**What is needed**
Starting with the line below that holds "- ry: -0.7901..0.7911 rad" and stopping after the line that holds "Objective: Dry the", transcribe the lines exactly, leaving out all pictures.

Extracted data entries
<<<<

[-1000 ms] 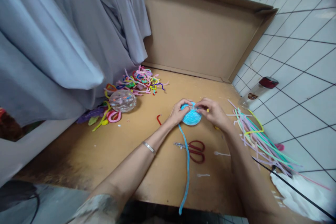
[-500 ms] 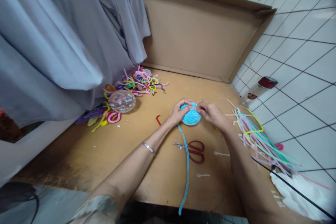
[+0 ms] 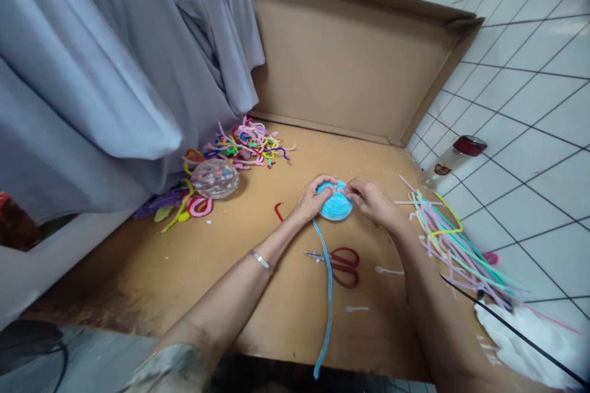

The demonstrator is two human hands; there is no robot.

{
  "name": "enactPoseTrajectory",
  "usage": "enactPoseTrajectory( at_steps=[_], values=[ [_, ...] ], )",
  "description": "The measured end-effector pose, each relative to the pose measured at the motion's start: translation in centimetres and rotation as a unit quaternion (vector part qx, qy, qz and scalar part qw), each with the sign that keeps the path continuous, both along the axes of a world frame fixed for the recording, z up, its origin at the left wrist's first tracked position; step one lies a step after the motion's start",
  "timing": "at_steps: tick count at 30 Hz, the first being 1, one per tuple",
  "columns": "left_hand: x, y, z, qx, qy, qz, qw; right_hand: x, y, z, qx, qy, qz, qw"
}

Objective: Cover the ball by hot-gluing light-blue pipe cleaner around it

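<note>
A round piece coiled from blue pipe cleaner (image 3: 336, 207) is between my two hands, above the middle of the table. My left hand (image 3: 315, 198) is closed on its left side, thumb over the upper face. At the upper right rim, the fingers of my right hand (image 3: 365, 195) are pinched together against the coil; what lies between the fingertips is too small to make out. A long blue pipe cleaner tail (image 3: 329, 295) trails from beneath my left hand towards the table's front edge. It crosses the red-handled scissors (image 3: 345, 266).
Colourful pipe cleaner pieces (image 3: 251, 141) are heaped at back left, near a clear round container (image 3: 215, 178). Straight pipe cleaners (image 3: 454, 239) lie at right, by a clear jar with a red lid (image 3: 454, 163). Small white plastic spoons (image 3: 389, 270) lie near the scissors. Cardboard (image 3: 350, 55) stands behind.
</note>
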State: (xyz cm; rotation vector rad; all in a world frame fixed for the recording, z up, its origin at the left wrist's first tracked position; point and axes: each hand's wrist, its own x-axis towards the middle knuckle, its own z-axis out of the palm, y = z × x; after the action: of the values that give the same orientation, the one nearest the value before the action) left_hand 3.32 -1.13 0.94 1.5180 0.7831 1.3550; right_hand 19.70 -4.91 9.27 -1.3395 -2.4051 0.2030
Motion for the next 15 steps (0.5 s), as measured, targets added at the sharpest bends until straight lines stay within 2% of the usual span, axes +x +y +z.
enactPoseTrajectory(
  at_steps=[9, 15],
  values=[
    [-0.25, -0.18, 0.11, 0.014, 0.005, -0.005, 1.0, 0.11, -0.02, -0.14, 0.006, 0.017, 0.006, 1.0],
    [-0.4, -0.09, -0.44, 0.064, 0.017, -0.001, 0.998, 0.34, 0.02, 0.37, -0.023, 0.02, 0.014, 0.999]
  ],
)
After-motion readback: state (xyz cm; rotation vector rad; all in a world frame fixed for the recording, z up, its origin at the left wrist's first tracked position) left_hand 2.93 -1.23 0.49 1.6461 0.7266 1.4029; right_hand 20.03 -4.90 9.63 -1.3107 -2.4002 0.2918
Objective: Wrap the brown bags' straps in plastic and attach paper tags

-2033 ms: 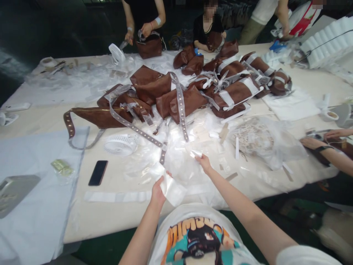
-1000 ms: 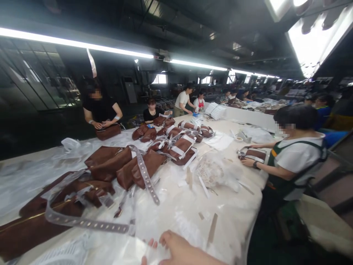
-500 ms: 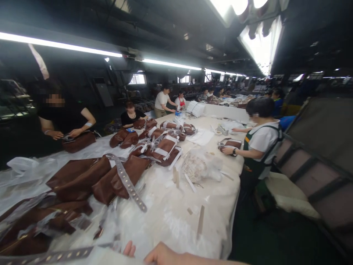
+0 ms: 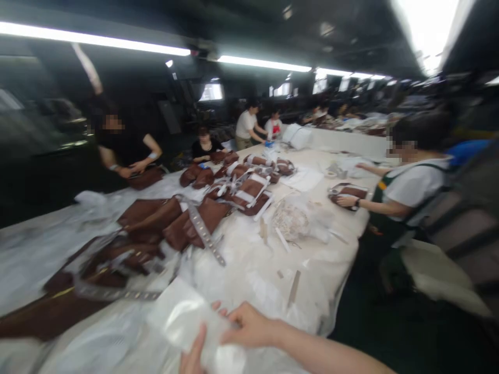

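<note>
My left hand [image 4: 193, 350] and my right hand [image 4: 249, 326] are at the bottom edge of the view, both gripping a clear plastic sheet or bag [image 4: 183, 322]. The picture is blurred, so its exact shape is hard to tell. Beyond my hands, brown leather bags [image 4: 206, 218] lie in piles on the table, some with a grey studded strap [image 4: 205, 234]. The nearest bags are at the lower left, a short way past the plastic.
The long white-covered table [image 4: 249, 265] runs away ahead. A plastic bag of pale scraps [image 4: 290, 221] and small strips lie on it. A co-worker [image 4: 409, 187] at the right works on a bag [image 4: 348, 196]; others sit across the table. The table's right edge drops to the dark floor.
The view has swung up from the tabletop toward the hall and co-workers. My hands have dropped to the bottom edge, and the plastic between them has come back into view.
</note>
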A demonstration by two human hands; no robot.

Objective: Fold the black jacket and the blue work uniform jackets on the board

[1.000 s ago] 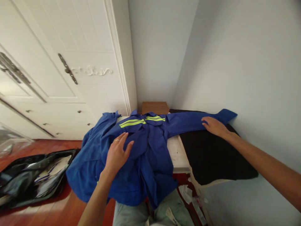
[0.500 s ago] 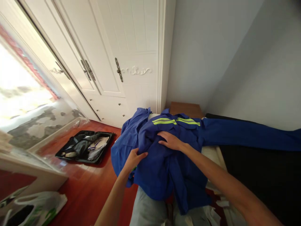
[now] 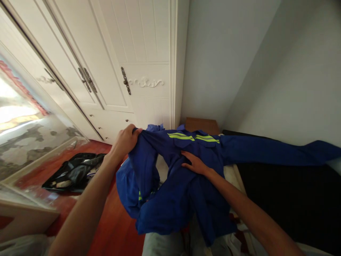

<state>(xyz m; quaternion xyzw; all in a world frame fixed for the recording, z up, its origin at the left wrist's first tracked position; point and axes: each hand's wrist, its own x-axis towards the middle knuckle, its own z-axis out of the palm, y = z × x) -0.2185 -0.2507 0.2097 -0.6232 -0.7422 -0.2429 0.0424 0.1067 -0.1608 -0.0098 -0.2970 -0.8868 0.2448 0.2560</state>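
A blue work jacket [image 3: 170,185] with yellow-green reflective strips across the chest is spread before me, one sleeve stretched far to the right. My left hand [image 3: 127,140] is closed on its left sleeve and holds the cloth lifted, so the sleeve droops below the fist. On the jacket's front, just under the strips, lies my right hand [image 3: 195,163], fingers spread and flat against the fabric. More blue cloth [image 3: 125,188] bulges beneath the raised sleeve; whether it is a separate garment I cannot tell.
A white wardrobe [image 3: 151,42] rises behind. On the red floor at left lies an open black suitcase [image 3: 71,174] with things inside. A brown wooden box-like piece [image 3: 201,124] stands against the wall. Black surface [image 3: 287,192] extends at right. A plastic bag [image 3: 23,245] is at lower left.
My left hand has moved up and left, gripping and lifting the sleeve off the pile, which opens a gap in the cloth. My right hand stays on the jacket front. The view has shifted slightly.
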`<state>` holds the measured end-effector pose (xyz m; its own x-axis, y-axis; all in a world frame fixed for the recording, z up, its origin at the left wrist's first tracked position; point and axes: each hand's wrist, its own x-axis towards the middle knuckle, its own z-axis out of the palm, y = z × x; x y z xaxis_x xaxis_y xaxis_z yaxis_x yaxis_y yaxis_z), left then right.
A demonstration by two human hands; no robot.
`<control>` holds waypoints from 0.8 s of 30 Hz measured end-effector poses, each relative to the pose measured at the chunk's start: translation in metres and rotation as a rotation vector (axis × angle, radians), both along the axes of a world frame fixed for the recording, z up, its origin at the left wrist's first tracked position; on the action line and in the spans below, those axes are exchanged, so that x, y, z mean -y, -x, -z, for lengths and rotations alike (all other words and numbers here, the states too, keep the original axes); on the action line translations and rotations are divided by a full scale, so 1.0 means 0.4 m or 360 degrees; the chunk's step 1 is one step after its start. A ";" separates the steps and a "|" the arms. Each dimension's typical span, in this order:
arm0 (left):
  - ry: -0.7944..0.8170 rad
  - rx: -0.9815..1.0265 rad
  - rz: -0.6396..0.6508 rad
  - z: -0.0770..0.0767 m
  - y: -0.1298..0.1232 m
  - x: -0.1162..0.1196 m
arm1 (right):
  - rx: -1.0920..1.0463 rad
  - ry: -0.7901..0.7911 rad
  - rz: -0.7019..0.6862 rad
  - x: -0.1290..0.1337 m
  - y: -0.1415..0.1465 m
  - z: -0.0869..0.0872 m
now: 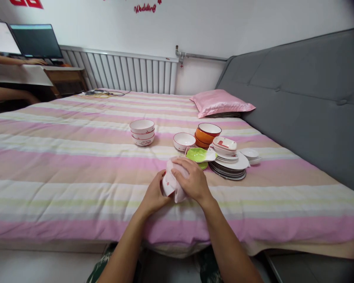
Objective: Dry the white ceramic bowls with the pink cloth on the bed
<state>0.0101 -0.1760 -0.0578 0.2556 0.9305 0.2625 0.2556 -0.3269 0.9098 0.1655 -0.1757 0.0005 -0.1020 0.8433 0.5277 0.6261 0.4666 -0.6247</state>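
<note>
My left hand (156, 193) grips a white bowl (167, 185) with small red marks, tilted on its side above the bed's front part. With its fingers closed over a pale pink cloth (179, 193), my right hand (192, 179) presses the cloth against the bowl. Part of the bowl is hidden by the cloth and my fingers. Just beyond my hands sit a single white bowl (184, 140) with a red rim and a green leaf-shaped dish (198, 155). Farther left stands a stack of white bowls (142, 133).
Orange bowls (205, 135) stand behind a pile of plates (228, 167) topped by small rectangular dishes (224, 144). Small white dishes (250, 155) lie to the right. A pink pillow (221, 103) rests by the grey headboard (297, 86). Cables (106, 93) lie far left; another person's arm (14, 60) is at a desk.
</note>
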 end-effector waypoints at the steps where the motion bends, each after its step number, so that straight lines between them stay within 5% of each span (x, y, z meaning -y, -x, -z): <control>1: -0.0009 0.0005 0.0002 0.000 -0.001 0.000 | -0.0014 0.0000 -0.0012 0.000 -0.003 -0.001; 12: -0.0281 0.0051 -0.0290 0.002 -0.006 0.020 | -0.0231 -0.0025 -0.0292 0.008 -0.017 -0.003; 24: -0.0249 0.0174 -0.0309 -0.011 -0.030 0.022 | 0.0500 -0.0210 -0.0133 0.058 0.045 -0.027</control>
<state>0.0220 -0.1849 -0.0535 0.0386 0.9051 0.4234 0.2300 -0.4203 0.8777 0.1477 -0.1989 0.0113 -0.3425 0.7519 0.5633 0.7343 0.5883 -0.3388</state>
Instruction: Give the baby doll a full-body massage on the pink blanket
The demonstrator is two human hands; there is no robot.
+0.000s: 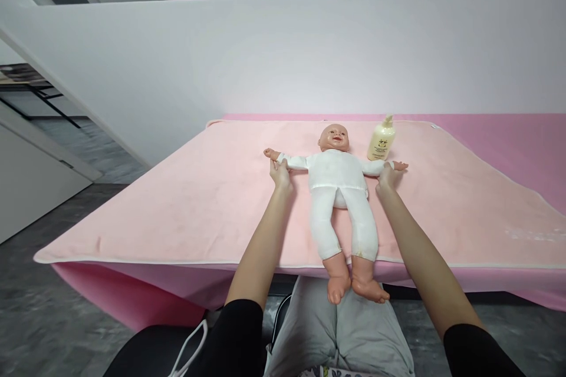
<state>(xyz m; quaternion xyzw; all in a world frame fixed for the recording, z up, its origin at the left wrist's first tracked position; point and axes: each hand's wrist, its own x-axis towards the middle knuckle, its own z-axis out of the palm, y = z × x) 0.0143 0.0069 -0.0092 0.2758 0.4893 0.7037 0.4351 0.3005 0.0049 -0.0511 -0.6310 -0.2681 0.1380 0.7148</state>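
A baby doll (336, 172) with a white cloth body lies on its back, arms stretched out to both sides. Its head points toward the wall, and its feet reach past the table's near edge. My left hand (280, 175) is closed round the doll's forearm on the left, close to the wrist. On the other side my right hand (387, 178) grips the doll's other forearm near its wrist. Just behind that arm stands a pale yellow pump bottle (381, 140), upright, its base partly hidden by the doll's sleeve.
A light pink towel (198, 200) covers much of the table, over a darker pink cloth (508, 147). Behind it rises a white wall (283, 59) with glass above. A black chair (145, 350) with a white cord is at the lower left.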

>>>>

**Result of this task**
  - ry: -0.7901..0.7911 rad
  - rz: -0.7019..0.6862 rad
  - x: -0.1290..0.1337 m
  - y: -0.1415..0.1465 m
  - z: -0.0869..0.0872 m
now: 
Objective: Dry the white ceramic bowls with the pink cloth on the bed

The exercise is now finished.